Exercise directions: Leave every picture out, then reproduce the rest of the listing exactly.

Dataset section:
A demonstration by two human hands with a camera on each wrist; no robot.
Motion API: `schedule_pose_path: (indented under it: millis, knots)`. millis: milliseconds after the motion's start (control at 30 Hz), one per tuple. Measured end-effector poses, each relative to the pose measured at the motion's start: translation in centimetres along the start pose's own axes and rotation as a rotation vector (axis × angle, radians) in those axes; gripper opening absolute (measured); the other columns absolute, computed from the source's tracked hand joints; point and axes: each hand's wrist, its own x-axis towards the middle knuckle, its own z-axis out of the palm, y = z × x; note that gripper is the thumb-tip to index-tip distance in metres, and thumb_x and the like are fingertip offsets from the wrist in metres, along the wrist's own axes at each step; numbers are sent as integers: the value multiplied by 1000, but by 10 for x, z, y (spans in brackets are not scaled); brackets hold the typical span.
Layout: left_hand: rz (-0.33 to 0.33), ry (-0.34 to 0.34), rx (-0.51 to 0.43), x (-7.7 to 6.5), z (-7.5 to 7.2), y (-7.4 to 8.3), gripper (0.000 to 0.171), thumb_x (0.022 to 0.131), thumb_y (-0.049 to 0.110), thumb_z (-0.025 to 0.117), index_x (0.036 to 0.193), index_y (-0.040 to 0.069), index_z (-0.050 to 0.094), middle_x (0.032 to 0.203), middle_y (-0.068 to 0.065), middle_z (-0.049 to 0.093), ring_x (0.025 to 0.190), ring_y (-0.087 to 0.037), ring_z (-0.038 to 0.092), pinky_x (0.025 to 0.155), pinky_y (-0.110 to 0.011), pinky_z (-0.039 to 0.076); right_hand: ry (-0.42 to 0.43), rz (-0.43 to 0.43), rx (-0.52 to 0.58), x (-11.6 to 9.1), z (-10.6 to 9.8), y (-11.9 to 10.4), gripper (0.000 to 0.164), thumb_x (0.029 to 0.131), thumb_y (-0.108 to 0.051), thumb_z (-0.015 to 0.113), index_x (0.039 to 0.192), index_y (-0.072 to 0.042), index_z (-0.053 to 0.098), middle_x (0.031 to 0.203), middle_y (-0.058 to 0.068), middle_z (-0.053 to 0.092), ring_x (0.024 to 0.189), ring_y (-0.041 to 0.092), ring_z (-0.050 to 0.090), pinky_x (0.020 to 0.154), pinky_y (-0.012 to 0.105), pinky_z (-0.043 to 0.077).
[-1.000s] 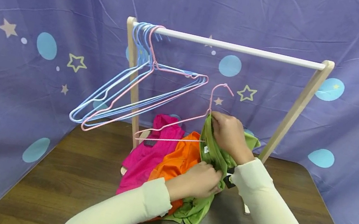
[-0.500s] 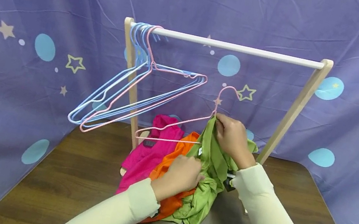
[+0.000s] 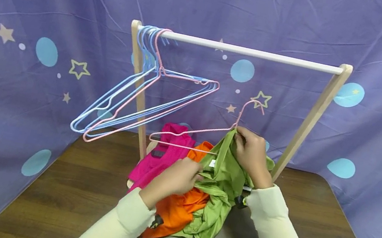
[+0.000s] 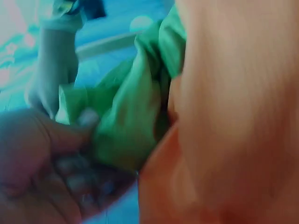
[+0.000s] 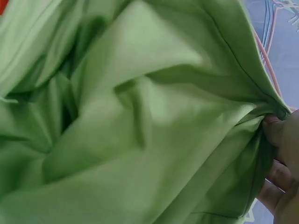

Result of this exercise:
A demonstration by two human hands with a camera on each wrist; no robot.
Motion API: `schedule_pose_path: (indented under it: millis, knots)`. millis: milliseconds after the motion's start (control at 30 Hz), one per tuple. Measured end-effector poses, each relative to the pose measured at the motion's start: translation in centimetres along the start pose's own axes and rotation as a rotation vector (axis × angle, radians) in those axes; gripper opening absolute (measured); the other columns absolute, computed from the source's tracked hand joints; point and axes: each hand's wrist, its own x-axis towards the middle knuckle, its own z-axis out of the palm, y = z × x; note that gripper is the thumb-tip to index-tip distance in metres, and thumb_x and the like are fingertip offsets from the wrist in metres, along the wrist's own axes at each step; numbers are sent as integers: the value multiplied by 1000, but by 10 for x, z, y (spans in brackets are not scaled); brackets hold the typical span.
Layout: left_hand: rz (-0.33 to 0.33), ry (-0.34 to 0.34), rx (-0.51 to 0.43), x (-7.7 to 6.5), z (-7.5 to 7.2), y (-7.4 to 8.3), gripper (0.000 to 0.171), thumb_x (0.022 to 0.131), thumb_y (-0.049 to 0.110), thumb_z (-0.025 to 0.117), index_x (0.036 to 0.193), index_y (-0.040 to 0.069), index_z (-0.050 to 0.094), middle_x (0.032 to 0.203), middle_y (-0.068 to 0.065), middle_z (-0.049 to 0.093), ring_x (0.025 to 0.190), ring_y (-0.087 to 0.037), ring_z (-0.038 to 0.092), pinky_x (0.025 to 0.155), pinky_y (-0.110 to 0.011), pinky_z (-0.039 to 0.076); right_hand: ry (-0.42 to 0.43), rz (-0.43 to 0.43), rx (-0.52 to 0.58), x (-11.6 to 9.1), z (-10.6 to 9.8), y (-11.9 to 10.4), gripper (0.000 to 0.164), thumb_x (0.029 to 0.131), thumb_y (-0.108 to 0.051), thumb_z (-0.015 to 0.113), index_x (0.039 to 0.192), index_y (-0.072 to 0.042), index_z (-0.053 to 0.098), middle_x (0.031 to 0.203), middle_y (-0.058 to 0.068), middle_z (-0.053 to 0.092), ring_x (0.024 to 0.189), ring_y (-0.041 to 0.092), ring_z (-0.050 to 0.090), pinky_x (0.020 to 0.154), pinky_y (-0.012 to 0.105), pinky_z (-0.043 to 0.077).
[-1.000s] 
[-0.500s] 
[+0.000s] 
[+0.000s] 
[+0.000s] 

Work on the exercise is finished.